DATA EXTRACT:
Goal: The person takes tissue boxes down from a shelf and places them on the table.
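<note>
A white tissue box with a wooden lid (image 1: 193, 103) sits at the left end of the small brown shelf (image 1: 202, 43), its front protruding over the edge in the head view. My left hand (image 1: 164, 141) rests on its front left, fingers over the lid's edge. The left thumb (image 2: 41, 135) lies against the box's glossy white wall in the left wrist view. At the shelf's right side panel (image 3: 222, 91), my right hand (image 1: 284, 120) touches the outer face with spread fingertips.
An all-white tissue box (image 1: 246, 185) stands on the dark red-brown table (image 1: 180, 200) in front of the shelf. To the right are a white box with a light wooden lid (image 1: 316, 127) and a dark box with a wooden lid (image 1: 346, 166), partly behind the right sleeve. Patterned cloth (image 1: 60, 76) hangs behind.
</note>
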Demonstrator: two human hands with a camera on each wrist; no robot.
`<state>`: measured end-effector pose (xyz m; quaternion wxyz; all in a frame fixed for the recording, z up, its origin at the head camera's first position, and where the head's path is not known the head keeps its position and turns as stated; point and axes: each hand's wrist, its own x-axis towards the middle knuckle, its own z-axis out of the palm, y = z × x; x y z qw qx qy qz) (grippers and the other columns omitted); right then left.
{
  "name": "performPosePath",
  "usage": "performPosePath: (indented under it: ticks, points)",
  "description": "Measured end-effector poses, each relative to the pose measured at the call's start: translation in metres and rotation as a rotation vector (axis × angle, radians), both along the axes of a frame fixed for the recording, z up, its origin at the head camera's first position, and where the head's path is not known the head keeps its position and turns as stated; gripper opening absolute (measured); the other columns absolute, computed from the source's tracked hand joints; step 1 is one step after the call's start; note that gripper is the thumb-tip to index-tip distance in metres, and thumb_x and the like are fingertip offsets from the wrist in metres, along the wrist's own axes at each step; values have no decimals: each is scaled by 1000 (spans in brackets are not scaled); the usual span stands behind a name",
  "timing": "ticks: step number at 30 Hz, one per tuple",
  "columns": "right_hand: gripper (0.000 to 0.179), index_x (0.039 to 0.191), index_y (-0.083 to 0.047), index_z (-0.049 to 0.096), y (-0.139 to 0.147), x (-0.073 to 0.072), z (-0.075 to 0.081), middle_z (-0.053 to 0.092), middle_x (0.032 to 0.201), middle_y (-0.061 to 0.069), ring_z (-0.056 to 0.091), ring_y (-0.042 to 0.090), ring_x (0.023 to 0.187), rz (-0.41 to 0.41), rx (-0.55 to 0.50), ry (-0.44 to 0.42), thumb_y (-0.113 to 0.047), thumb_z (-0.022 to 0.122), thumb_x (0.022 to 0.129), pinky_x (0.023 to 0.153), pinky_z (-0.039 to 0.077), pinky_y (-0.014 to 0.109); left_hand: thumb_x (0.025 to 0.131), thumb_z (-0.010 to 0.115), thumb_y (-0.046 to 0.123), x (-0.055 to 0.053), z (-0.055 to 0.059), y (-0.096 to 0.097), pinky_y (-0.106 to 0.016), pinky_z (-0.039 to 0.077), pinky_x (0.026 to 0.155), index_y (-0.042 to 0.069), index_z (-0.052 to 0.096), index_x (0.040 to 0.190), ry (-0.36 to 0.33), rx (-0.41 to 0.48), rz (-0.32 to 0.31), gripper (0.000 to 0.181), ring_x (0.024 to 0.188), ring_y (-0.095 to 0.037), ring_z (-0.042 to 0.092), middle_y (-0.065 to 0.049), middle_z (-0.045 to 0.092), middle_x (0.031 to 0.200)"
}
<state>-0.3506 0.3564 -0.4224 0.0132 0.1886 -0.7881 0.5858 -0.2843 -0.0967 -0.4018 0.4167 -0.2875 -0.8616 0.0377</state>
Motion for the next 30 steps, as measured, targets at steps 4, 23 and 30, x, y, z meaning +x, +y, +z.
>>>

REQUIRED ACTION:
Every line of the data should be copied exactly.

SOLUTION FOR THIS TASK:
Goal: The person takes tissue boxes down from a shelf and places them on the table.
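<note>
A white tissue box with a wooden lid (image 1: 193, 103) sits at the left end of the small brown shelf (image 1: 202, 43), its front protruding over the edge in the head view. My left hand (image 1: 164, 141) rests on its front left, fingers over the lid's edge. The left thumb (image 2: 41, 135) lies against the box's glossy white wall in the left wrist view. At the shelf's right side panel (image 3: 222, 91), my right hand (image 1: 284, 120) touches the outer face with spread fingertips.
An all-white tissue box (image 1: 246, 185) stands on the dark red-brown table (image 1: 180, 200) in front of the shelf. To the right are a white box with a light wooden lid (image 1: 316, 127) and a dark box with a wooden lid (image 1: 346, 166), partly behind the right sleeve. Patterned cloth (image 1: 60, 76) hangs behind.
</note>
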Demonstrator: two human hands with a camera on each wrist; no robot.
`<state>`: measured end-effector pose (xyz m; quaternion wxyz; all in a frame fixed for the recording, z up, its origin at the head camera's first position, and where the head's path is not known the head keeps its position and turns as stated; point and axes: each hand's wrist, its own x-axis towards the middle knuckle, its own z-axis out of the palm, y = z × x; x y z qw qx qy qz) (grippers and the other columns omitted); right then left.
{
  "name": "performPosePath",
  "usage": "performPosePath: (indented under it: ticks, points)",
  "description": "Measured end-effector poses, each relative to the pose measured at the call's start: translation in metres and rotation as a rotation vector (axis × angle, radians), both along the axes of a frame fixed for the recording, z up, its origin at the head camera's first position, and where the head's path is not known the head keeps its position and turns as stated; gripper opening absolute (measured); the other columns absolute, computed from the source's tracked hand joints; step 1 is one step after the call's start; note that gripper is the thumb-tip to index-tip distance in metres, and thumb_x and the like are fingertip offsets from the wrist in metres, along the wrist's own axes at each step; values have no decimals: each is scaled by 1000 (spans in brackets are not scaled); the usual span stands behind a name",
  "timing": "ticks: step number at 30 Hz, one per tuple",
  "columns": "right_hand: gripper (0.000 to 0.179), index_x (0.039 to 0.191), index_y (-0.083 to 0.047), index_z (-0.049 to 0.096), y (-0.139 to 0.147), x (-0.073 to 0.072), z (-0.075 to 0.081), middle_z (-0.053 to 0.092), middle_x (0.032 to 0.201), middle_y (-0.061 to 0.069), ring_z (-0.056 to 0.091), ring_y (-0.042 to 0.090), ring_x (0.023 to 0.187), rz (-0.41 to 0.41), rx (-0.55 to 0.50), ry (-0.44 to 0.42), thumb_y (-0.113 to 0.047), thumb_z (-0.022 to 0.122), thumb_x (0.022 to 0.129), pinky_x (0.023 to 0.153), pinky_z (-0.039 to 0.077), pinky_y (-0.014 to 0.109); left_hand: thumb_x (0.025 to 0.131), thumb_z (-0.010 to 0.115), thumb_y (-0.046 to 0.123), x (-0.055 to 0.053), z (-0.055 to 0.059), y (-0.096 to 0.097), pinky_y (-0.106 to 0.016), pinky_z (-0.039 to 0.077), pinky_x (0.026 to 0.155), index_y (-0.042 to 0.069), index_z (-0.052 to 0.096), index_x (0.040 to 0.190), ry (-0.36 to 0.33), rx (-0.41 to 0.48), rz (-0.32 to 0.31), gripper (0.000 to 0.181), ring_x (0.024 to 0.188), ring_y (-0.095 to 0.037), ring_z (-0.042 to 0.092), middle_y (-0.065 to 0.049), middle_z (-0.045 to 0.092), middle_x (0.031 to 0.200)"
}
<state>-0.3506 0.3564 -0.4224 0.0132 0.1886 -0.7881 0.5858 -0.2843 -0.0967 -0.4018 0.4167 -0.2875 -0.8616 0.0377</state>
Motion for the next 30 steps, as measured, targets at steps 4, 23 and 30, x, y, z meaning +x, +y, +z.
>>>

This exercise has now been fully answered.